- Aswar Location in Uttar Pradesh, India Aswar Aswar (India)
- Coordinates: 25°46′23″N 83°49′28″E﻿ / ﻿25.773182°N 83.824353°E
- Country: India
- State: Uttar Pradesh
- District: Ghazipur
- Tehsil: Mohammadabad

Government
- • Type: Panchayati raj (India)
- • Body: Gram panchayat

Languages
- • Official: Hindi
- • Other spoken: Bhojpuri
- Time zone: UTC+5:30 (IST)
- Pin code: 233225
- Telephone code: 05493
- Vehicle registration: UP-61
- Website: up.gov.in

= Asawar =

Asawar is a village located in Mohammadabad tehsil of Ghazipur district, Uttar Pradesh. It has total 1061 families residing. Asawar has population of 6,300 as per government records.

==Administration==
Asawar village is administrated by Gram Pradhan through its Gram Panchayat, who is elected representative of village as per constitution of India and Panchyati Raj Act. Asawar comes under Barachawar block. Asawar is a biggest village in Barachawar block. Its situated at border of neighbor district Balia. In Asawar village living mostly Brahmin, Bhumihar, Rajbhar, Yadav, Chamar and Muslims.

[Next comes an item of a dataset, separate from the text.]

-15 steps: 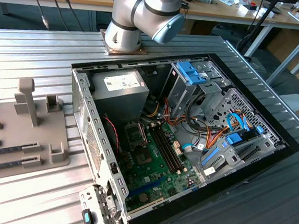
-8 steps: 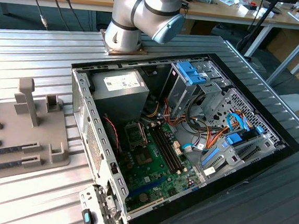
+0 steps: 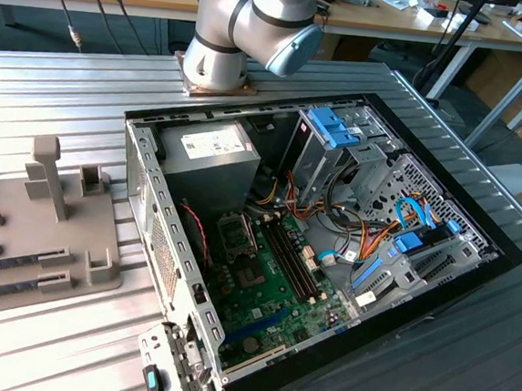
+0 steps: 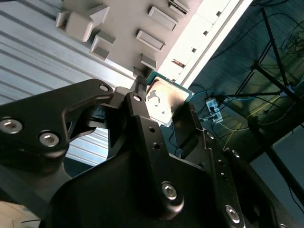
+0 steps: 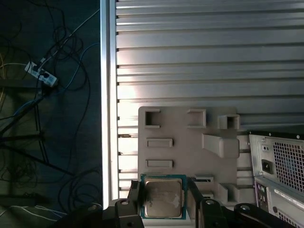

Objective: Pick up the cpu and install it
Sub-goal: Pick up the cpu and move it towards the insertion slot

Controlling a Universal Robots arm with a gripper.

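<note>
The cpu [image 5: 163, 199] is being clamped by its edges between the fingers of the gripper [image 5: 163, 189] in both wrist views, close to the grey parts tray [image 5: 190, 142]. In the exterior view, the open computer case [image 3: 143, 181] is being shown, its motherboard socket [image 3: 237, 235] at three o'clock from that tray.

Silvery, teal-edged cpu [image 5: 163, 198]; black pincer [image 5: 163, 202]; grey tray [image 5: 187, 142].

So the cpu [image 5: 163, 197] sits clamped in my gripper [image 5: 164, 191], over the fixture tray [image 5: 187, 142] on the slatted table [image 5: 190, 47]. The open case [image 3: 146, 204] lies just beside that tray, on the exterior view's right.
</note>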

Most Famous Place is Oldest Shiv Mandir, Nathji Mandir and Panchayat Ghar. Krantikari Yuva sangh Ramleela Samiti, Asawar Making a great environment with making 10 Days stage Drama performance of famous Ramleela at Nath Ji Mandir.

| Particulars | Total | Male | Female |
|---|---|---|---|
| Total No. of Houses | 1061 |  |  |
| Population | 6300 | 3195 | 3105 |

==Transportation==
This place have less frequency of Government buses. The privately owned buses rule the area.